(Entries taken from a collection)
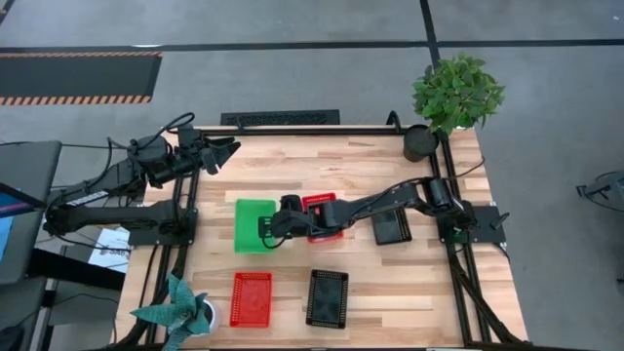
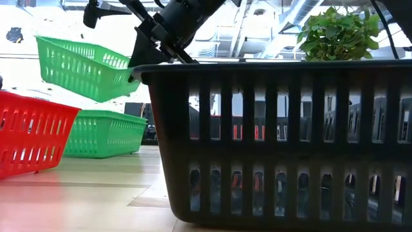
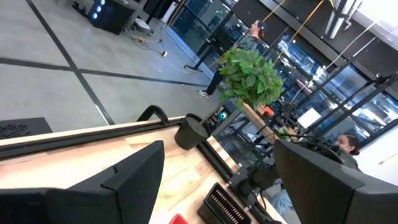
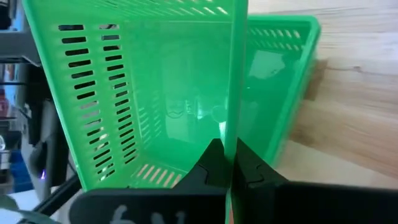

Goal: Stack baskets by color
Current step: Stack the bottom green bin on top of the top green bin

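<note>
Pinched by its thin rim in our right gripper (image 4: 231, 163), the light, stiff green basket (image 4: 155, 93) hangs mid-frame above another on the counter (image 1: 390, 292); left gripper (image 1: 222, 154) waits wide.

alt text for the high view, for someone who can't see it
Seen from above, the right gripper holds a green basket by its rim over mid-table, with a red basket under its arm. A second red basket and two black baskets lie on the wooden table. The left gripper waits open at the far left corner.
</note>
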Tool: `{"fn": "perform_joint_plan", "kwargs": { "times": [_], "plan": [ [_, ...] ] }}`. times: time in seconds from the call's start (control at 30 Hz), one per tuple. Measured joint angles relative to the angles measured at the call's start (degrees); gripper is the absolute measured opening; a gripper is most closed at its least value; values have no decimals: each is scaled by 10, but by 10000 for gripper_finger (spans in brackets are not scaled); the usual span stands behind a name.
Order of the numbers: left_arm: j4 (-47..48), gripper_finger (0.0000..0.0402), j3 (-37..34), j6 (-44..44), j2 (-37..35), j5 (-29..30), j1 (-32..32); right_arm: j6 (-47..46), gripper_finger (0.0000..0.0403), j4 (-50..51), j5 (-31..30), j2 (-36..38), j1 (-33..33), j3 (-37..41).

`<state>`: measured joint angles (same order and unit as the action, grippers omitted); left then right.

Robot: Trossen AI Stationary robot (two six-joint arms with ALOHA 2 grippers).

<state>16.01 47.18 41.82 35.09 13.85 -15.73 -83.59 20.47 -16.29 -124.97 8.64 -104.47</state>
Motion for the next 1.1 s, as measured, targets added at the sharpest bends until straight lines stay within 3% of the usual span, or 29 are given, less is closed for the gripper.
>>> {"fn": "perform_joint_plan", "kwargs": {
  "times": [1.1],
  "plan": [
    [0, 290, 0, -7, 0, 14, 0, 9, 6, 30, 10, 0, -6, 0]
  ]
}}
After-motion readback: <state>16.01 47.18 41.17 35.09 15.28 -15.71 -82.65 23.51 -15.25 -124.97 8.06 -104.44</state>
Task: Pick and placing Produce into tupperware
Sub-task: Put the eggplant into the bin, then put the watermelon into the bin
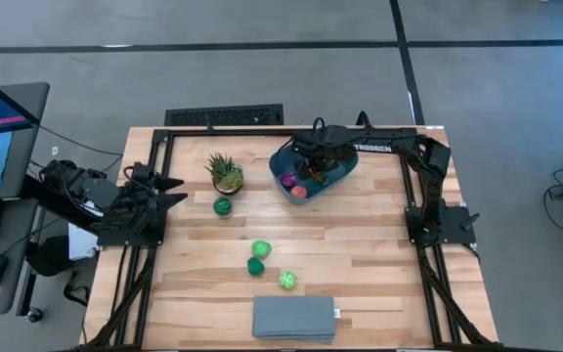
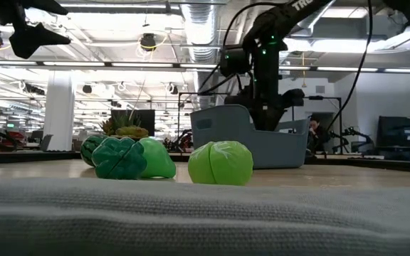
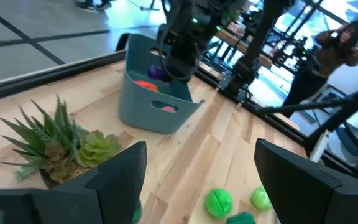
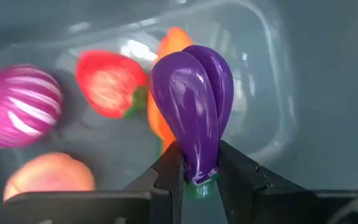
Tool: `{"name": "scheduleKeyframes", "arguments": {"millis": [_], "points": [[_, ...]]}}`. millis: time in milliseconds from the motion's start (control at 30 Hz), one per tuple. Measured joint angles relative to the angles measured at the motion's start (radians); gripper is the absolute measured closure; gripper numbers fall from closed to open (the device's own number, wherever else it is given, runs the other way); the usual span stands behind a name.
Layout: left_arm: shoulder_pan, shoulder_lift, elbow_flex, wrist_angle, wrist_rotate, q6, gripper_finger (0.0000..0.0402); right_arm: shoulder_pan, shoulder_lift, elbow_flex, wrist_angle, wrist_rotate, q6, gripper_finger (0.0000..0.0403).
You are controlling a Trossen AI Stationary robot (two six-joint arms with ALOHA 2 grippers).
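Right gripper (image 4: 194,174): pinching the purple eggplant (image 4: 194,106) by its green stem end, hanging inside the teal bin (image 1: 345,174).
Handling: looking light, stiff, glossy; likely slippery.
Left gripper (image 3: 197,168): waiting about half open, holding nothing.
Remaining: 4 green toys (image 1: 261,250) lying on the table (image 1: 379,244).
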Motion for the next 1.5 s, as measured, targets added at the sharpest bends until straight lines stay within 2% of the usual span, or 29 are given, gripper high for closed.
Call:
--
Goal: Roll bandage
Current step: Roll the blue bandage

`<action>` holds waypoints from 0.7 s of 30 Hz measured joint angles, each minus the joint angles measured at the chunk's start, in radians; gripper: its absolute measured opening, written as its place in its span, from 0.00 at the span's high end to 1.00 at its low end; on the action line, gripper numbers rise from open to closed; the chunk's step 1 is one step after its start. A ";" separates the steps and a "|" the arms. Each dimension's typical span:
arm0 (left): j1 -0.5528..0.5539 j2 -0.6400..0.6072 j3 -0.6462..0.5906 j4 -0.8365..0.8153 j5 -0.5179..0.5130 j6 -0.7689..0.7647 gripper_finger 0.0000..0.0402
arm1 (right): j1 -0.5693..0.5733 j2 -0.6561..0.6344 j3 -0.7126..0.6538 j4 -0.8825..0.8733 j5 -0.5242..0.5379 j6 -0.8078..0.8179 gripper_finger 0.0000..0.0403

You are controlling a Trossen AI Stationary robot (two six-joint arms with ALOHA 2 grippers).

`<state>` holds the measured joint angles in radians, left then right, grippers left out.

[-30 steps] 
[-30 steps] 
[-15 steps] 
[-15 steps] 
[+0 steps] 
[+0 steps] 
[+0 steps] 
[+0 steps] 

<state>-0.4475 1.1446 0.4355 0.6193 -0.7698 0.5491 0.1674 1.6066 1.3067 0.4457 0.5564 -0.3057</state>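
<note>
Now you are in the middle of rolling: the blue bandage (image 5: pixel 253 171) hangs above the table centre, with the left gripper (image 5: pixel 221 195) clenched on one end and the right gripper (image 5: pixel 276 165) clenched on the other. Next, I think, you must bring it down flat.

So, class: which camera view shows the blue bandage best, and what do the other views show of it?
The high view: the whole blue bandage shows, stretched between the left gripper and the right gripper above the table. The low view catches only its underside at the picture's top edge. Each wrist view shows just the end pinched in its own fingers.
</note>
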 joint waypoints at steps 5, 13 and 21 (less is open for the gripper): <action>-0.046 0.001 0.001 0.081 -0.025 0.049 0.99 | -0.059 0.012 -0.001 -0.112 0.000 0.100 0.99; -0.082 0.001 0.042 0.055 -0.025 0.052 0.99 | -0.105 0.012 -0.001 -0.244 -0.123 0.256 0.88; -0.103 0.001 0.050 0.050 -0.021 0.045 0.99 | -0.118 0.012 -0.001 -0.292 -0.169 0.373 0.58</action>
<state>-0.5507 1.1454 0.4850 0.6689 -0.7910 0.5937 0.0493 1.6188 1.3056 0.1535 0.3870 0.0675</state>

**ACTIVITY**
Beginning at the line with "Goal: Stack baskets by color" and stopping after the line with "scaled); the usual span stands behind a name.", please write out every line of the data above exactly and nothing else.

**RESPONSE TO THIS TASK**
Goal: Stack baskets by color
Current step: Stack the bottom green bin on top of the top green bin

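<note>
Pinched by its thin rim in our right gripper (image 4: 231, 163), the light, stiff green basket (image 4: 155, 93) hangs mid-frame above another on the counter (image 1: 390, 292); left gripper (image 1: 222, 154) waits wide.

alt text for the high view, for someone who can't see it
Seen from above, the right gripper holds a green basket by its rim over mid-table, with a red basket under its arm. A second red basket and two black baskets lie on the wooden table. The left gripper waits open at the far left corner.
</note>
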Tool: `{"fn": "perform_joint_plan", "kwargs": { "times": [_], "plan": [ [_, ...] ] }}`. times: time in seconds from the call's start (control at 30 Hz), one per tuple. Measured joint angles relative to the angles measured at the call's start (degrees); gripper is the absolute measured opening; a gripper is most closed at its least value; values have no decimals: each is scaled by 10, but by 10000 for gripper_finger (spans in brackets are not scaled); the usual span stands behind a name.

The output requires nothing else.